2. The method according to claim 1, characterized in that, Determining the characteristic images of the coronary arteries based on the CCTA images includes: Gradient calculation is performed on the CCTA image to obtain the gradient magnitude image corresponding to the CCTA image; The gradient magnitude image is subjected to Gaussian filtering to obtain the first image to be processed after filtering; The contrast of the first image to be processed is adjusted to obtain a feature image of the coronary artery.
3. The method according to claim 1, characterized in that, The CCTA image contains information about the cardiac region.

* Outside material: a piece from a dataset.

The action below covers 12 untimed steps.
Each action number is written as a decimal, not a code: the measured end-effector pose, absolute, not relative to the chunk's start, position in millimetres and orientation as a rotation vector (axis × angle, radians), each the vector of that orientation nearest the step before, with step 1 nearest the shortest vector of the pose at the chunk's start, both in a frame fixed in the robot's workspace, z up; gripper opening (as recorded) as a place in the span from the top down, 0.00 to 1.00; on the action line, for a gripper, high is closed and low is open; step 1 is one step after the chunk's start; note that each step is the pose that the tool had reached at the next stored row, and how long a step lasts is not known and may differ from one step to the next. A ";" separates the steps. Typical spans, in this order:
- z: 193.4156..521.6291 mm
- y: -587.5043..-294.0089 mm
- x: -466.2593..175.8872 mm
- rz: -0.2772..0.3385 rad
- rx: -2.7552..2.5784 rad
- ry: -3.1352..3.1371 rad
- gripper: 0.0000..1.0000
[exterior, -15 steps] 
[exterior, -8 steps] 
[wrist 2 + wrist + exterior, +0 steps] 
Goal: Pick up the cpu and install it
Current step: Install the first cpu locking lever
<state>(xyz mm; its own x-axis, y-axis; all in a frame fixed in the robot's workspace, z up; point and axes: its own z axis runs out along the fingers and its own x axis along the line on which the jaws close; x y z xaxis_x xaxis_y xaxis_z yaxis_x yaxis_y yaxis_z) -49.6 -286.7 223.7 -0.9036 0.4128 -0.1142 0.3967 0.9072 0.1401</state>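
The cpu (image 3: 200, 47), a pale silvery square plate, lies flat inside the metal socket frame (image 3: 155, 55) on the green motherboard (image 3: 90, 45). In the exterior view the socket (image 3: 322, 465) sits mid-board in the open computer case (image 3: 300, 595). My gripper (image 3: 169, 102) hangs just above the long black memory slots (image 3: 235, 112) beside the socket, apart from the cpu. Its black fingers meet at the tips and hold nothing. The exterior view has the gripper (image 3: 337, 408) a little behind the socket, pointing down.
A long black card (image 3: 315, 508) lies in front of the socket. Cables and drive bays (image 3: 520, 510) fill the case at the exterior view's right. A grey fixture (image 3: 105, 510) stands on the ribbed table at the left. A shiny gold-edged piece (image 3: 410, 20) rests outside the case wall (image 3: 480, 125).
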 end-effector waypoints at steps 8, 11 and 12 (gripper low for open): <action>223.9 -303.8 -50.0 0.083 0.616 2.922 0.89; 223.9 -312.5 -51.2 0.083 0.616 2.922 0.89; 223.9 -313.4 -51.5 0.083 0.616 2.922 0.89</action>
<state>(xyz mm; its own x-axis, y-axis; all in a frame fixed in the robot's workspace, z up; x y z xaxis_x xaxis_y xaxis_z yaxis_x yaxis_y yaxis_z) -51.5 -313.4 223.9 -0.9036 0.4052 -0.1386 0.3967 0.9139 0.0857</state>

Determining the intravascular lumen image of the coronary arteries based on the CCTA image includes: The information about the heart region is extracted from the CCTA image to obtain a heart region image; According to the recursive filtering algorithm, the heart region image is filtered to obtain a second image to be processed corresponding to the heart region image. The second image to be processed is used to highlight the vascular region of the coronary artery in the heart region. The second image to be processed is processed according to the Frangi filter enhancement algorithm to obtain the third image to be processed; According to the Otsu method, the third image to be processed is segmented to obtain a binary image of the tubular region of the coronary artery. The binary image of the tubular region of the coronary artery is processed according to the region growing algorithm to obtain the intravascular image of the coronary artery.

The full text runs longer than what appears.